▶ [GOAL OF THE EXERCISE]: Count up the lines below that hold "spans", then give that count by itself.

▶ [Extracted data entries]:
----

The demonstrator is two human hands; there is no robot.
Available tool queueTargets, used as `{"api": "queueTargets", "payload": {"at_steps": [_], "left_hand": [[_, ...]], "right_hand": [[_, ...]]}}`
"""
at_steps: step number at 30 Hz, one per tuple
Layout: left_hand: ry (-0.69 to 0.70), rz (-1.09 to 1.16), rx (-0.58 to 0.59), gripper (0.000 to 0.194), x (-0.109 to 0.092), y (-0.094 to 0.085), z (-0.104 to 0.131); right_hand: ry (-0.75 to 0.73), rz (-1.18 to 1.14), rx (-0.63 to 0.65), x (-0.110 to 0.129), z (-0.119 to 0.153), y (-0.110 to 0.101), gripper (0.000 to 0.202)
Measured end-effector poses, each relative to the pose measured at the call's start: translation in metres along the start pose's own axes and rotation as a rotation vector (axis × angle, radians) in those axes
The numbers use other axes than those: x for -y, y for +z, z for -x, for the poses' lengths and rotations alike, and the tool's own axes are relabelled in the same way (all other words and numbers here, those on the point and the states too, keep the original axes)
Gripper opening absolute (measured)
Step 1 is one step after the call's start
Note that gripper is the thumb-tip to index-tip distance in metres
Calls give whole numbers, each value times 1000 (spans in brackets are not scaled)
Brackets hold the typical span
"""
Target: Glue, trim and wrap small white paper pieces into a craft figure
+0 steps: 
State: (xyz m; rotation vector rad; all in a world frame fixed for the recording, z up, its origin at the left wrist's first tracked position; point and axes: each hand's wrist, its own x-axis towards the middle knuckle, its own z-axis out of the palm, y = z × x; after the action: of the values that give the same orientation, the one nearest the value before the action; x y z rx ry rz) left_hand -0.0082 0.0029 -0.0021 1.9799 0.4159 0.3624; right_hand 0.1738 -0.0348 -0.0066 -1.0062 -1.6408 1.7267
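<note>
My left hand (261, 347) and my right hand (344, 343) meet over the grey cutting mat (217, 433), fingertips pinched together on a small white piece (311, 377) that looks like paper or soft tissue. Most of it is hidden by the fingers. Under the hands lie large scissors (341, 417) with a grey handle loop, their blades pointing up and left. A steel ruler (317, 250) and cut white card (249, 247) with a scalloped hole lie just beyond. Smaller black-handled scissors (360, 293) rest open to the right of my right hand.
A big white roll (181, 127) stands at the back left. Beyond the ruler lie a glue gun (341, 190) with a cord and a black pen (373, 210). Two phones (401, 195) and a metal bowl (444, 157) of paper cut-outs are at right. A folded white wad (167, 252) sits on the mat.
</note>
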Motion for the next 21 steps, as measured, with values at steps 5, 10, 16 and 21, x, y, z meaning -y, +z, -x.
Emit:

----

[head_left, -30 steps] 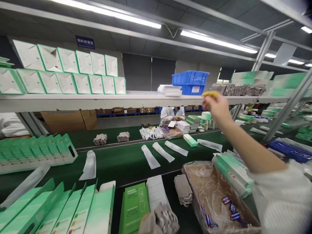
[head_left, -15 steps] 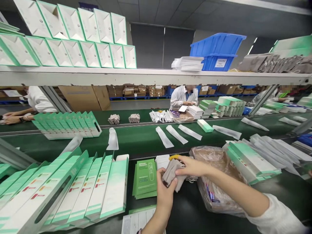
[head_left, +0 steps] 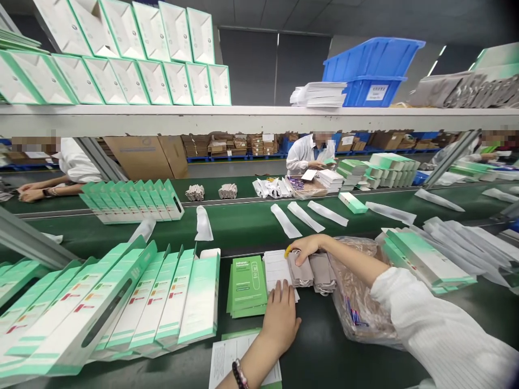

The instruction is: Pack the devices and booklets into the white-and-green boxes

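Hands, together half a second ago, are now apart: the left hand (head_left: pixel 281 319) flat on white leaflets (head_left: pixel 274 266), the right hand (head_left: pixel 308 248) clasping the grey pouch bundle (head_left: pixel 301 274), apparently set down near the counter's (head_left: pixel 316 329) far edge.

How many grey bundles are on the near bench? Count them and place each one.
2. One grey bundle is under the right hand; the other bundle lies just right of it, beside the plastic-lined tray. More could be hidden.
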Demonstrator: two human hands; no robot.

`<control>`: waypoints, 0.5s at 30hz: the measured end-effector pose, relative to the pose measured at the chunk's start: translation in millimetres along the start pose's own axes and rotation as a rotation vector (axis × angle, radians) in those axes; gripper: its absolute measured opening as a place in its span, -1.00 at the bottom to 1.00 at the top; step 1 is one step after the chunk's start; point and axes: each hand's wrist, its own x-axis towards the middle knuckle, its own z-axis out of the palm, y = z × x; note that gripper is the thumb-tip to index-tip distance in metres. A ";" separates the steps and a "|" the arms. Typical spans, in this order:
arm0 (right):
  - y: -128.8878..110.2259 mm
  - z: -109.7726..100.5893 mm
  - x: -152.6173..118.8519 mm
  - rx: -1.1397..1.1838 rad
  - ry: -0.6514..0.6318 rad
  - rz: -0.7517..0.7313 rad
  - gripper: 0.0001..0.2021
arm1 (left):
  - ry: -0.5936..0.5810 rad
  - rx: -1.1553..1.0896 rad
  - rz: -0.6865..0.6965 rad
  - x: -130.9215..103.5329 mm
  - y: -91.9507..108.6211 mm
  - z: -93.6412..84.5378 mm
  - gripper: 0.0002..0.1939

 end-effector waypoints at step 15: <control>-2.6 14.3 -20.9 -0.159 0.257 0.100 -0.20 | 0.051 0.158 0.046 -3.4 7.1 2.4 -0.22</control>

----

▶ [YOUR SOLUTION]: 2